The contours of her face looked exactly the same to him as they had that morning. "Remind me--what's supposed to be different?"
"I'm a little fuller here," she said, indicating the area between her nose and mouth, "and here." She pointed toward her lips. "He also injected a little bit under my eyes, and my freckles are gone. And in a few days apparently I won't be able to frown."
"How will I know if you're mad at me?"
She laughed. "Oh, you'll know."
"How much did it cost?"
After a slight pause she said, "Eleven hundred dollars."
John blanched. "Eleven hundred dollars?"
"But on the bright side, if I keep it up I'll never get wrinkles," she said quickly. "The muscles will atrophy. And I think we can write it off ... maybe."
At that moment, the doorbell rang.
Amanda turned and ran her eyes over John.
"Look, why don't you just go without me?" John said. "I'm not all that good at schmoozing anyway."
"Are you sure?" she said, swiping her tiny sequined purse from the hall table.
"Yeah," said John, although he was more than a little curious about this world of celebrities his wife was starting to inhabit.
"We'll have the champagne when I get back," she said.
"Okay," he said.
She kissed him good-bye and opened the door long enough to reveal Sean, who appeared to have gone to great effort to look like a greasy and unshaven addict. Sean muttered something to John and raised a hand in greeting as Amanda lurched out on what had to be five-inch heels. The door slammed.
John stared at the back of it for a few seconds.
Eleven hundred dollars?
Eventually he took his laptop to bed to dig up everything he could find on the apes. So far, nobody had succeeded in getting an interview with Ken Faulks, any of the university's board members, or any of the scientists involved in the project. Peter Benton was actively eluding the media, smugly invoking the usual cliches as though he were some kind of celebrity: "No comment," he'd say from behind dark glasses, or lifting his hand to block the camera's lens. As for Isabel Duncan, she appeared to have fallen off the face of the earth. She had never granted an interview, and had never returned to the university. He remembered her cryptic comment about family and hoped that wherever she was, she was okay.
----
Amanda was home three hours later, a dark shadow slipping into the bedroom.

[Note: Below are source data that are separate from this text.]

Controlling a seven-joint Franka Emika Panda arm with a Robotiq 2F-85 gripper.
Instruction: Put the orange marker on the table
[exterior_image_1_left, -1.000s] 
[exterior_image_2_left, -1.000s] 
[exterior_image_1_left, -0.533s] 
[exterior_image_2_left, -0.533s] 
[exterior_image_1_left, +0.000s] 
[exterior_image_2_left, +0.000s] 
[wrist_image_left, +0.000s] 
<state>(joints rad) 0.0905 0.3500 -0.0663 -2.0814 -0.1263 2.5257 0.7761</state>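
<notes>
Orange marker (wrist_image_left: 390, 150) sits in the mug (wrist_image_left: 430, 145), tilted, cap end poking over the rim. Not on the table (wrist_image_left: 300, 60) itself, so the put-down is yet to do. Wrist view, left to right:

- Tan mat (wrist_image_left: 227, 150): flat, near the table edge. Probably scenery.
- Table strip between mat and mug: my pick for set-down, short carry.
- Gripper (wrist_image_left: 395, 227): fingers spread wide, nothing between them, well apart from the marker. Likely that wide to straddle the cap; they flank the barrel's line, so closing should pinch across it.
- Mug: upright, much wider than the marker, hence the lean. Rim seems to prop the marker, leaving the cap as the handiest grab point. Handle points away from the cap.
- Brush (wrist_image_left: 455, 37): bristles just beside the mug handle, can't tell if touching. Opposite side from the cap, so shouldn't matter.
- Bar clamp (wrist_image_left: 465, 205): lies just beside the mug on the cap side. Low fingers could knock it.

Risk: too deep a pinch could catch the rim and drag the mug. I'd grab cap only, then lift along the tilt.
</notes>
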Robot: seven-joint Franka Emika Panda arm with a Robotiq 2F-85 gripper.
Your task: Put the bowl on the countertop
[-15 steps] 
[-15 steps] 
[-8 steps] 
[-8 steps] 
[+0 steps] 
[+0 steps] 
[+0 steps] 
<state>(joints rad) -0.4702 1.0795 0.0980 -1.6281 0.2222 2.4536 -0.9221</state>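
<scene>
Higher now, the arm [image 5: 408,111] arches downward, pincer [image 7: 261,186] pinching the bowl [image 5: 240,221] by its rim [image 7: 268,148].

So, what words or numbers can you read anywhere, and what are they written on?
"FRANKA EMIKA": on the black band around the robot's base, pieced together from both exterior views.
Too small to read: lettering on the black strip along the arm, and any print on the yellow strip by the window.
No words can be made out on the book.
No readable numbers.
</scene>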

"Party over already?" John said. He was half asleep, his glazed
eyes fixed on the late show. He'd watched Ape House until the bonobos were asleep.
"No!" she spat, hurling her purse against the wall and sending its contents--a lipstick, compact, credit card, and driver's license--flying.
John jumped out of bed. "Whoa. What happened? Are you all right?"
"No, I'm not all right." She threw her shoes overhand into the corner, one after the other.
Bang.
Bang.
The tiny black point of one stiletto left a dent in the drywall.
"Baby?" John said, approaching as though she were a crazed horse. He tentatively reached for her arm. When she didn't strike out, he began to stroke her. "Amanda? Baby? Talk to me. Tell me what happened."
"First of all, we waited an hour in line behind velvet ropes while they let other people past. More important people, I gather. Then it started to rain, and my hair curled until I looked like Medusa and my feet were killing me. Have you ever tried to walk in five-inch heels? Those shoes cost seven hundred and sixty dollars and now they're ruined because I had to stand there in a greasy puddle. And my feet are ruined too."
"Did you say seven hundred and sixty dollars?"
"And then, when we did get in, the place was swarming with goddamned celebutantes like Kim Kardashian and Paris Hilton! Oh, Paris was swanning around like she was born in five-inch heels! What have any of them ever done? Seriously? What contributions have any of them made to culture or life or even entertainment, except maybe racking up DUIs and doing token jail time? At least Kim and Paris have sex tapes to their credit." Amanda shifted into an imitation of Paris Hilton, thrusting her hips forward and shoulders back, arms akimbo, and tilting her head so her hair fell over one eye. "Hello, Mirror! I'm hot!"
John sank down to the edge of the bed. "You saw Paris Hilton's sex tape? When did you see Paris Hilton's sex tape?"